I see that the bird lovers have finally conquered the Feral_cat page on
wikipedia. That took some doing. The obsessed cat crazies used to really guard
that page.

A decade or two ago, wikipedia founder Jimmy Wales had to step in to handle
pedophilia-related pages that were being guarded by sympathetic editors.

Most companies will guard pages related to them. Whole countries will even do
this.

------
INTPenis
The history of wikis[1] page says that the wiki concept was introduced to the
general public by Wikipedia.

Of course this is a one sided perspective. Growing up in Sweden I was
introduced to the concept by susning.nu. Which is also mentioned on that same
page.

For a while it was a concept to look up things on susning.

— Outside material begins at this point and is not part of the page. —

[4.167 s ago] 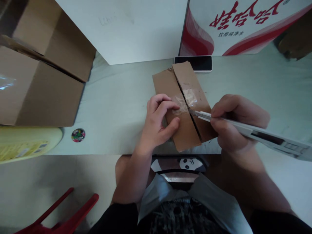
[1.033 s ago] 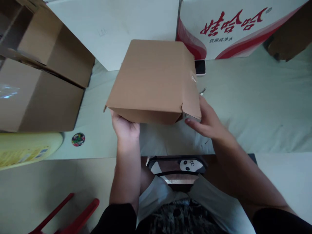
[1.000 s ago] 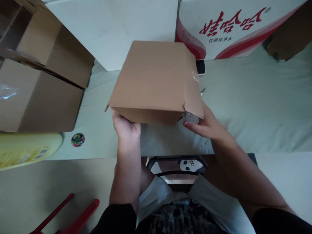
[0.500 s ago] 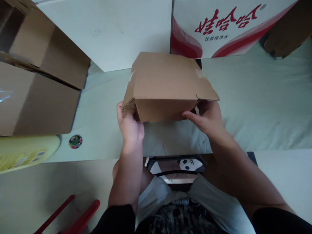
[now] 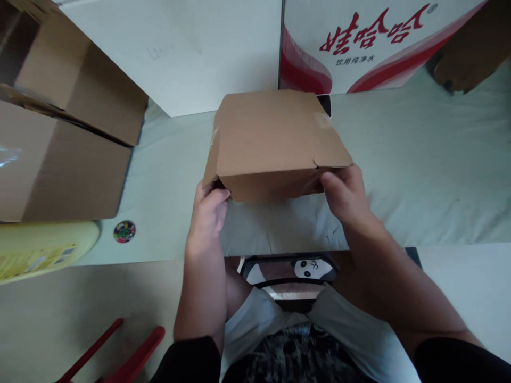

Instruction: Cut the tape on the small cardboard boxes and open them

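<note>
A brown cardboard box (image 5: 275,133) with its flaps loose at the near corners is between my two hands, above the pale green cloth. My left hand (image 5: 209,210) grips its near left corner, thumb on the near face and fingers partly hidden under the side flap. At the near right corner my right hand (image 5: 345,191) is closed on the box, its thumb pressing by the front flap and the other fingers out of sight beneath the cardboard. A dark corner of some object (image 5: 325,105) shows behind the box's far right edge.
Stacked cardboard boxes (image 5: 75,159) and a yellow container (image 5: 48,247) line the left. A white box (image 5: 179,53) and a red-and-white water carton (image 5: 371,53) stand behind. A round sticker (image 5: 124,231) lies on the green cloth (image 5: 423,170). Red bars (image 5: 131,356) show at lower left.
The box's near edge has dropped slightly and its top has shifted a little left. My left thumb has moved onto the corner, and my right thumb has slid up and right along the front flap.
</note>
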Action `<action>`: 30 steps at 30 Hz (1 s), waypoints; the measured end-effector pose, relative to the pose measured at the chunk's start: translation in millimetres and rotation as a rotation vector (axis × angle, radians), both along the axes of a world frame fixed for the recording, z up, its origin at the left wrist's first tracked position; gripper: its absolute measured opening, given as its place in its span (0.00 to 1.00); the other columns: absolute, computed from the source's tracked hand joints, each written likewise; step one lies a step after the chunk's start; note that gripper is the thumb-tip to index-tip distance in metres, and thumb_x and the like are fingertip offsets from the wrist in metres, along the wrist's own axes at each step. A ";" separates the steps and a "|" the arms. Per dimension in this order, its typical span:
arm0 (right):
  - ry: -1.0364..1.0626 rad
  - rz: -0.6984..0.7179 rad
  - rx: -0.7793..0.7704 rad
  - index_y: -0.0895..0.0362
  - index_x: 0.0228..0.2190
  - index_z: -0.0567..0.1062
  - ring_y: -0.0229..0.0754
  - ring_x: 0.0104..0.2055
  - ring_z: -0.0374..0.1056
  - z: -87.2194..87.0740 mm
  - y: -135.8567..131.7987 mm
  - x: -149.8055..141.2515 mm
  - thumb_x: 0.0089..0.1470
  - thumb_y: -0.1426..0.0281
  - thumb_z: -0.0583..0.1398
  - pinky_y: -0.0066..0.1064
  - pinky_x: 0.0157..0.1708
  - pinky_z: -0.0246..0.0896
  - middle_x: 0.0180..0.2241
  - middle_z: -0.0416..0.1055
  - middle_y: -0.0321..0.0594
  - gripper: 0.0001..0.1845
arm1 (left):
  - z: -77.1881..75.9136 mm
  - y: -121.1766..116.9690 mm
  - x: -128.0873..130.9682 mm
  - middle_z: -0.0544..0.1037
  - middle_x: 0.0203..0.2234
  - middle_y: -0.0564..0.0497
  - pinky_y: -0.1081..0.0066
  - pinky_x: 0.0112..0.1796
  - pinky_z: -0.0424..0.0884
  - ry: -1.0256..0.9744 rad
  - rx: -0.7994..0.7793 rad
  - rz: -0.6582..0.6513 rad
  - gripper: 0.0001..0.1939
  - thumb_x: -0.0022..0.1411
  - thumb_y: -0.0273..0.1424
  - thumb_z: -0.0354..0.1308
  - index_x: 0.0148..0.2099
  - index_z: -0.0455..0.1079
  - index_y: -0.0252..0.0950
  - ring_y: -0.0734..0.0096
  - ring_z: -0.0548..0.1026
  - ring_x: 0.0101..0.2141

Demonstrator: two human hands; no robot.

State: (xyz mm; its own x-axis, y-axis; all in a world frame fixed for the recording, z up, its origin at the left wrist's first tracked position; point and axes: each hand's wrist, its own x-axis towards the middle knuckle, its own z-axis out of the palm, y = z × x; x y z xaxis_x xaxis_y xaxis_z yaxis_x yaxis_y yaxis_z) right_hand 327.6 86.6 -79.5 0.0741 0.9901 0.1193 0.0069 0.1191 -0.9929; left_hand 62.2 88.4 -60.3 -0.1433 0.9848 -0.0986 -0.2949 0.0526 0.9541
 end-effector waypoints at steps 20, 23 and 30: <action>0.221 -0.239 -0.145 0.49 0.27 0.66 0.48 0.36 0.75 -13.5 10.4 8.1 0.52 0.44 0.65 0.39 0.31 0.73 0.28 0.69 0.37 0.24 | -1.5 -2.2 -3.0 0.80 0.27 0.54 0.72 0.30 0.73 0.301 0.117 0.082 0.21 0.39 0.37 0.78 0.33 0.73 0.39 0.69 0.77 0.30; 0.214 -0.192 -0.124 0.49 0.29 0.69 0.47 0.35 0.75 -13.9 11.5 10.4 0.54 0.44 0.64 0.40 0.33 0.74 0.30 0.71 0.38 0.23 | -0.3 -2.7 -3.9 0.78 0.26 0.53 0.72 0.28 0.72 0.289 0.127 0.067 0.21 0.39 0.37 0.78 0.33 0.73 0.38 0.70 0.76 0.28; 0.131 -0.183 -0.112 0.49 0.30 0.66 0.48 0.34 0.71 -17.7 12.6 13.7 0.54 0.41 0.60 0.40 0.30 0.69 0.29 0.67 0.39 0.25 | 2.0 -3.8 -4.6 0.82 0.28 0.52 0.70 0.31 0.74 0.266 0.103 0.066 0.17 0.39 0.35 0.77 0.32 0.77 0.39 0.66 0.78 0.30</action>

Just like googling.

"Skaffa en susning" is an old swedish saying that means "get a clue", "educate
yourself".

1\.
[https://en.wikipedia.org/wiki/History_of_wikis](https://en.wikipedia.org/wiki/History_of_wikis)

------
agumonkey
Thanks to Ward and his friends, a source of inspiration like few.

I loved the site so much I used to spam it on every blog as a 'personal
website' to promote it ..

------
sunir
My favourite online community. It taught me a lot about what can and cannot
work with online social organizations. It is amazing how much can work with so
little just through sheer common spirit, focus, and camaraderie.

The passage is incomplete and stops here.